Our study has several limitations which need to be addressed, when discussing the results. As accepted by the ISO protocol, extreme glucose levels were tested by means of manipulated samples prepared in the laboratory. We have shown that in particular glucose-oxidase based test strip technologies are subject to oxygen interference, which requires a very careful in vitro handling of such artificially prepared samples before and during the testing procedures. 17 In addition, this study was a cross-sectional single spot comparison with a blood glucose reference method ignoring the well-established lag time between blood glucose and tissue glucose in the case of dynamic changes.18,19 On the other side, the trend information that becomes available by more frequent readings was also not included in this evaluation. It is important to note that the CoG was calibrated at home by the participant by using the invasive glucometer. Despite this condition, the postcalibration accuracy to YSI lab device still resulted in >70% match of the noninvasive results with the restrictive ISO15197:2015 criteria for invasive devices, and the detection of most of the readings in zone A of the consensus error grid analysis in the vast majority of the participants with prior correctly performed calibration. Even in the raw data set, 98.9% were found to be in A + B of the Consensus Error Grid, which to our knowledge represents the best performance shown in such an analysis for a noninvasive glucose prediction so far.
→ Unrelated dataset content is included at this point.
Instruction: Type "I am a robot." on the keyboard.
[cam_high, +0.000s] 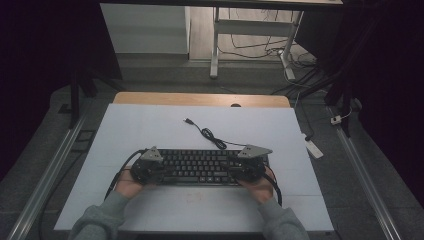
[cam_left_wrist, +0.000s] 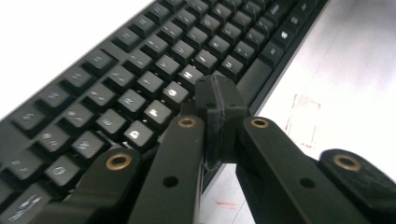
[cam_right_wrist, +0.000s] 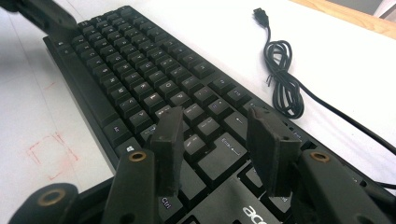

In conclusion, the invasive component of the CoG device fulfilled ISO criteria and the tissue glucose prediction by the noninvasive device component showed a good accuracy even when tested against a capillary blood glucose reference method. These results are providing an encouraging perspective for patients with diabetes to gain frequent and pain-free glucose information suitable to help improving glycemic control.
Footnotes
Author Contributions
Andreas Pfützner planned and conducted the study, researched the data, and prepared the manuscript. Filiz Demircik and Alexander Lier contributed to study conduct, data analysis, and manuscript discussion. Johannes Pfützner, Kim Kessler, and Jan Spatz contributed to study conduct and data analysis. Stephanie Strobl contributed to study conduct, data analysis and discussion, and manuscript preparation. Anke H. Pfützner contributed to study planning and regulatory submission, and to result interpretation and discussion.
Declaration of Conflicting Interests
The author(s) declared the following potential conflicts of interest with respect to the research, authorship, and/or publication of this article: The TensorTip CoG device is manufactured by CNOGA Medical Ltd., Ceasarea, Israel (CNOGA). Andreas Pfützner received a research grant for study conduct and travel support from CNOGA. Anke H. Pfützner is the co-worker and spouse of Andreas Pfützner. The other co-authors have no conflict of interest to report.
Funding
The author(s) disclosed receipt of the following financial support for the research, authorship, and/or publication of this article: APF received a research grant from CNOGA Medical for the performance of the study. AHPF is the spouse of APF. The other authors received no financial support for the research, authorship, and/or publication of this article.